--- Problem requirements ---
In the entries that follow, the lines from the one with "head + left" through the one with "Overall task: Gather" are the ones to write out, exactly and with both ends included. Nothing else should appear.

--- Source records ---

————

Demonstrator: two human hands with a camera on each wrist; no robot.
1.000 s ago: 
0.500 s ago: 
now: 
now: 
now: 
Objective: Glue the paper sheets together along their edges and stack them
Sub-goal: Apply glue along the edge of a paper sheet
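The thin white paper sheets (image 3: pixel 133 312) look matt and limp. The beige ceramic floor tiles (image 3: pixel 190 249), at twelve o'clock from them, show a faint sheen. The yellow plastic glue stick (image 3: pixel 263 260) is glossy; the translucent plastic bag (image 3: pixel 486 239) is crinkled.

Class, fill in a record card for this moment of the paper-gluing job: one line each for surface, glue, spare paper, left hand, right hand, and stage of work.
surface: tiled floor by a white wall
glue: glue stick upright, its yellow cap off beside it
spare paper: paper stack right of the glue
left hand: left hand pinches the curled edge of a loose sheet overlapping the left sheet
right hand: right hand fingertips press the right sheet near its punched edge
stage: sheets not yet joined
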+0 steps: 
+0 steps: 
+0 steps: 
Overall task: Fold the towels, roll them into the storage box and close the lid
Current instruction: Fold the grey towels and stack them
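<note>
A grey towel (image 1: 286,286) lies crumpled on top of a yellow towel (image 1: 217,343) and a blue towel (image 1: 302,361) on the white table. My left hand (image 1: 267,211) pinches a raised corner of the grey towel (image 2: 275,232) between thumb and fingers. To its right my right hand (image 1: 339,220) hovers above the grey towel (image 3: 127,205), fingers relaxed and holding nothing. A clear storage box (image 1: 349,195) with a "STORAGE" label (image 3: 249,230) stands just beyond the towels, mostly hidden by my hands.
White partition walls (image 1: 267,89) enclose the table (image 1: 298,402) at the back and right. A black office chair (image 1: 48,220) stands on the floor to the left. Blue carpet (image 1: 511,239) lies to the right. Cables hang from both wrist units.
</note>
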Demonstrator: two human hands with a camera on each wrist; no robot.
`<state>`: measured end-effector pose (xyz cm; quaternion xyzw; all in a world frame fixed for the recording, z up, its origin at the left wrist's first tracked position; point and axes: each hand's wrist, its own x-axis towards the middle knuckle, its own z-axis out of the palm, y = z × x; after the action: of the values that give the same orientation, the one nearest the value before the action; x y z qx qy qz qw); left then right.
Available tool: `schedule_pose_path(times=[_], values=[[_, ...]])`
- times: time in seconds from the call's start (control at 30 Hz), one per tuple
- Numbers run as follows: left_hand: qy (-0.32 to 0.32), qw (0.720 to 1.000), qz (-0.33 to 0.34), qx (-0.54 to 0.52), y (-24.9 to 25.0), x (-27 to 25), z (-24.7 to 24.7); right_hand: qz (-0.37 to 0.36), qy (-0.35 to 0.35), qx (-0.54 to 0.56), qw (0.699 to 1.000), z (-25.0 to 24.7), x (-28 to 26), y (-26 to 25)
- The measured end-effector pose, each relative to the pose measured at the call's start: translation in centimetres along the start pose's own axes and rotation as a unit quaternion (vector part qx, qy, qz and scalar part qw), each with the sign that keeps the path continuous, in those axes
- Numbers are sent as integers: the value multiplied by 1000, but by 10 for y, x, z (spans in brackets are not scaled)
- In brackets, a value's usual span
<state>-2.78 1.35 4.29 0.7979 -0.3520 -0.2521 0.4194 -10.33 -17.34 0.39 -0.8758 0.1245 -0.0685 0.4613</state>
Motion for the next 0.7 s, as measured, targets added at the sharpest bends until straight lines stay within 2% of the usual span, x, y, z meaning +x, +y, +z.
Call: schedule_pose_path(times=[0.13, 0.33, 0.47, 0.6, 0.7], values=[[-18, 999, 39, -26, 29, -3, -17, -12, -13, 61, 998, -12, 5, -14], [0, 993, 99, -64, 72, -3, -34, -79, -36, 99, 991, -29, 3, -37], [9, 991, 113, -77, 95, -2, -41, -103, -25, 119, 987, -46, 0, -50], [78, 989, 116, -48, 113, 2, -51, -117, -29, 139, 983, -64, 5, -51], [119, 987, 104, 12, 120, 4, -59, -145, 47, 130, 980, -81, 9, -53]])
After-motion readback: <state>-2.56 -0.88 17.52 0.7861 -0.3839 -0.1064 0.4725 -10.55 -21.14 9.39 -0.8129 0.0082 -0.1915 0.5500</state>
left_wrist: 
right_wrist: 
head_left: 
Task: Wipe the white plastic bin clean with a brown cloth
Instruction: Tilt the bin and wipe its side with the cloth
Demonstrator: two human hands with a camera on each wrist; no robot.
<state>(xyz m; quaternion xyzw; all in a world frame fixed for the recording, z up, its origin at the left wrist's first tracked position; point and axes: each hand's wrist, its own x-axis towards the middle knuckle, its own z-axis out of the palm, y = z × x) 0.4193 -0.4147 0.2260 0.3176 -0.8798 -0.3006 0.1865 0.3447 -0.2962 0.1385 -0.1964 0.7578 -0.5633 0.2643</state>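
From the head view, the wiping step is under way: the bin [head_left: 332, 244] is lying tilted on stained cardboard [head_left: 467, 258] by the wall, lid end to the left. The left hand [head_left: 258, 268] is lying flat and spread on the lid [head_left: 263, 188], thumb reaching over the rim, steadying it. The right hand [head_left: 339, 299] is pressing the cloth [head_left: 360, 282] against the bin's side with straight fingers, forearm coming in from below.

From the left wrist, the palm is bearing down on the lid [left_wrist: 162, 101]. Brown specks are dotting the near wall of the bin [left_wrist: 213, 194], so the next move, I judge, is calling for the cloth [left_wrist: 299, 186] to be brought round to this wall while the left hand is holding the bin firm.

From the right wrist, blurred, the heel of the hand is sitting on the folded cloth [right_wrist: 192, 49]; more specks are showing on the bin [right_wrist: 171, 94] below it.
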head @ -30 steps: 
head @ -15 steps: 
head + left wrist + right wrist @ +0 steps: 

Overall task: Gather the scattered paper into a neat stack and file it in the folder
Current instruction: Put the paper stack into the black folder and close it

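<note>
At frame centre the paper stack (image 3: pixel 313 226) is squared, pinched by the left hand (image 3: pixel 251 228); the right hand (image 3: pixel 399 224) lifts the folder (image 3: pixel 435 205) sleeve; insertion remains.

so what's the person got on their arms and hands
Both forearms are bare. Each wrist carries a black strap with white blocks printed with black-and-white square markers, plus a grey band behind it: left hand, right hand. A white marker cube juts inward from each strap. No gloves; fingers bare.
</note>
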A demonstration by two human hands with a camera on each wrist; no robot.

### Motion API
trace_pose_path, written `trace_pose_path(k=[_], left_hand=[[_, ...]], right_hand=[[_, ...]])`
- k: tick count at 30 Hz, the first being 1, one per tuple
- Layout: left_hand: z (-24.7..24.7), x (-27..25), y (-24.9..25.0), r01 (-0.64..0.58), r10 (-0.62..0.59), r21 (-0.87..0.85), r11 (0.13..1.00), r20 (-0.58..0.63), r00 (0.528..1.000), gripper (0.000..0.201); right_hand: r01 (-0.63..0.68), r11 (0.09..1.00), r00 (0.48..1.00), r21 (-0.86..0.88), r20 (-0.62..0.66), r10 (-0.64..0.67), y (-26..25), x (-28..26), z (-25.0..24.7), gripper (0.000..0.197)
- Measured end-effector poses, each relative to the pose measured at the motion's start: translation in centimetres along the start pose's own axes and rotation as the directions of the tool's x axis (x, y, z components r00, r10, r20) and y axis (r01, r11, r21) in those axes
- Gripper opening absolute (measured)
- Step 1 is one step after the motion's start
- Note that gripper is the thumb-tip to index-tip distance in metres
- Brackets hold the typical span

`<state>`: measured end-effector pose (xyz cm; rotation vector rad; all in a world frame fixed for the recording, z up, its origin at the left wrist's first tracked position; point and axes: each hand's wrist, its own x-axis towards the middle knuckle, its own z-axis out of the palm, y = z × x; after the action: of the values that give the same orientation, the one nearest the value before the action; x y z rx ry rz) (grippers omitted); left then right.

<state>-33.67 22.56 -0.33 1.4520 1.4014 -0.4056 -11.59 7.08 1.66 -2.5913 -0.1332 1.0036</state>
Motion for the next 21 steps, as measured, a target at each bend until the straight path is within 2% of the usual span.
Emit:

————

--- Response box ---
head + left wrist + right wrist @ +0 steps: 

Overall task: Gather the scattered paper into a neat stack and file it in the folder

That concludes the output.